す……」
と訳が分らんからいいますと、
「何をやったって、大したことをやったじゃありませんか。君の観音は竜紋賞を得たのですよ」
「そうですか。その竜紋賞というのはどういう賞なのですね」
など、私はさすがに自分のことの話であるから聞いたりする。岡田の次男は予《かね》てから、隣りずからのことで、私が白衣観音を製作していたことなどを知っており、師匠の代をやっていた種を知っていることだから、私の手柄のように褒《ほ》めそやしている。そして、今日の新聞に(今の号外のようなもの)その事が載っているが、賞牌の一番が竜紋賞で、二番目が鳳紋《ほうもん》賞、三番目が花紋《かもん》賞というのです。君の観音は一番の賞牌ですよ、など物語る。私は岡田のいうことばかりでは信がおけないから、やがて蔵前へ出掛けて行くと、師匠は帰っておられた。
「今日《こんにち》、賞牌をお貰いなすったそうですね」
私が訊《き》きますと、
「ふむ。竜紋賞というのを貰って来た。竜紋というのが一番好いのだそうだ」
と、師匠はいっていられるが、別段その事については気にも留めておられぬような様子であるから、私もそれ切りで家へ帰って来ました。

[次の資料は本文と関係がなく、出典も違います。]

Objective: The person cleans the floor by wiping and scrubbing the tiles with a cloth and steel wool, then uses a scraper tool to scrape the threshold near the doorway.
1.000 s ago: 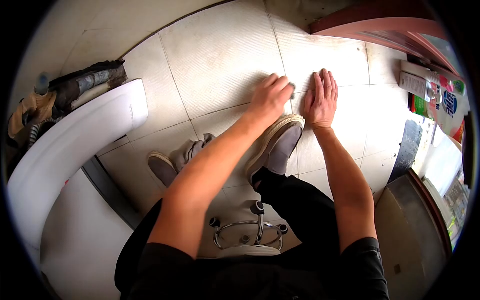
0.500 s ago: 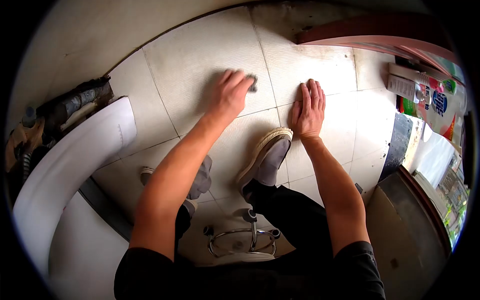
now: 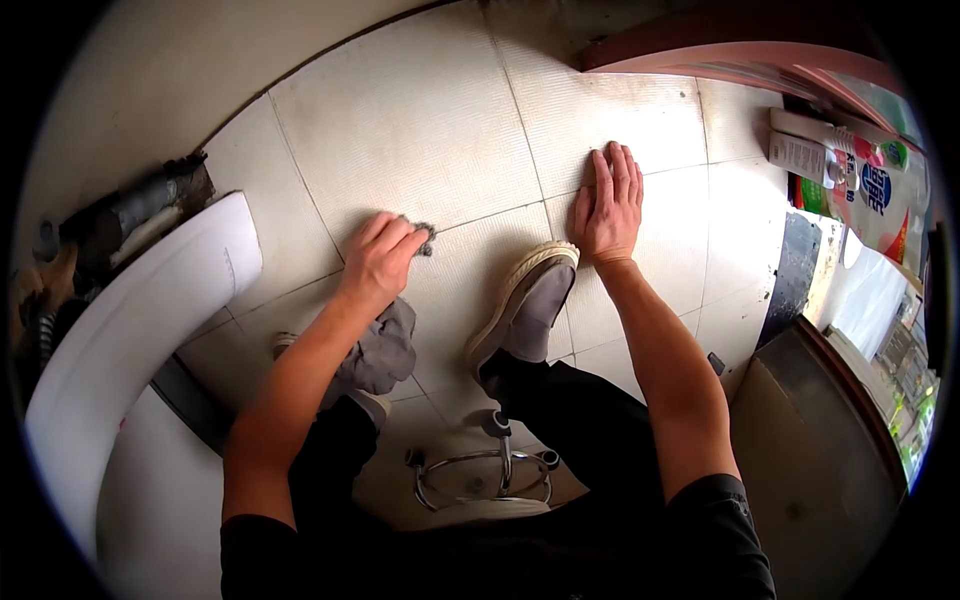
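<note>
No text can be read for certain. By the right edge of the floor (image 3: 740,235), a white bag (image 3: 906,208) carries a blue oval (image 3: 876,187) with large white Chinese characters, turned sideways and too blurred to make out. Smaller characters beside the oval are likewise illegible. A white bottle (image 3: 800,157) next to the bag bears lines of small grey print, too fine to read.

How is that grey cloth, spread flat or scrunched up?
Scrunched up: the grey cloth makes a rounded, creased lump, partly hidden by the left forearm.
</note>
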A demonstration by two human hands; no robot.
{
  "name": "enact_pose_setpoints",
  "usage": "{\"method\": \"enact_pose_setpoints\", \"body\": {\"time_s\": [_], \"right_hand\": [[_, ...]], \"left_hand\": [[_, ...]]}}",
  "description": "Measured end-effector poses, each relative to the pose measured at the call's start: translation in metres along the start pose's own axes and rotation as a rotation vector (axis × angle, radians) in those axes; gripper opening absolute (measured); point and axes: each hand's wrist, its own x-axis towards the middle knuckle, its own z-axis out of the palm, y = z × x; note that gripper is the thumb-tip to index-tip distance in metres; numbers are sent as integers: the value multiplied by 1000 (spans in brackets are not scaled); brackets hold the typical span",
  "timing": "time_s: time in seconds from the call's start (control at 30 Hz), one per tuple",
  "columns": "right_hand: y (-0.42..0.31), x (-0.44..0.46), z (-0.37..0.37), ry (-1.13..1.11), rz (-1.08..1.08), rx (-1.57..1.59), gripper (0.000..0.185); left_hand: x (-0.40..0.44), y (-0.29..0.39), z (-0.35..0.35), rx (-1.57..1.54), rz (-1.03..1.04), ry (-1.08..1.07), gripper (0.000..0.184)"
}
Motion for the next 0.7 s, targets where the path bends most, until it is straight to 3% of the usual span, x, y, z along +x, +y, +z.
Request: {"method": "enact_pose_setpoints", "body": {"time_s": [0.3, 0.53, 0.57, 0.7], "right_hand": [[8, -1, 6, 25, -28, -1, 56], [2, -2, -1, 10, -3, 17, 56], [1, 0, 1, 14, -3, 9, 56], [1, 1, 1, 3, -24, -36, 56]], "left_hand": [[131, 78, 91, -81, 76, 102, 12], [-24, -8, -12, -45, -128, 67, 29], [-36, -14, -24, 4, -147, 20, 22], [-9, -2, -2, -7, -144, 99, 33]]}}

翌日、私は師匠の家で、例《いつも》の通り仕事をしている。その時分は仕事場は店でなく、二階が仕事場になっていて、表二階の方が私、奥二階が兄弟子の政吉の仕事場になっておって、皆々仕事をしていると、表通りをその頃の『読売』が声高々と読んで通るのを聞くともなく聞くと、「当所蔵前にて、高村東雲の作白衣観音が勧業博覧会において竜紋賞を得たり」と大声で読んでおりますので、一同はそれに耳を澄ますというようなわけでありました。それに師匠の家の隣家遠州屋という外療《げりょう》道具商でも外療器械を出品し、それが鳳紋賞を得たので、一町内から二軒並んで名誉のことだと、町内を行きつ戻りつ『読売』は読んで歩いては、師匠の家の前では特に立ち留まってやっております。その頃は事件のあった時には善悪ともにその当事者の家の前で特に声を張ってやったもので、蔵前では例の高橋お伝《でん》の事件などやかましかったものですが、これはまず名誉のことだというので騒ぎましたから、自然、そういうことが町内の人々、また一般にも噂《うわさ》高くなりましたのでした。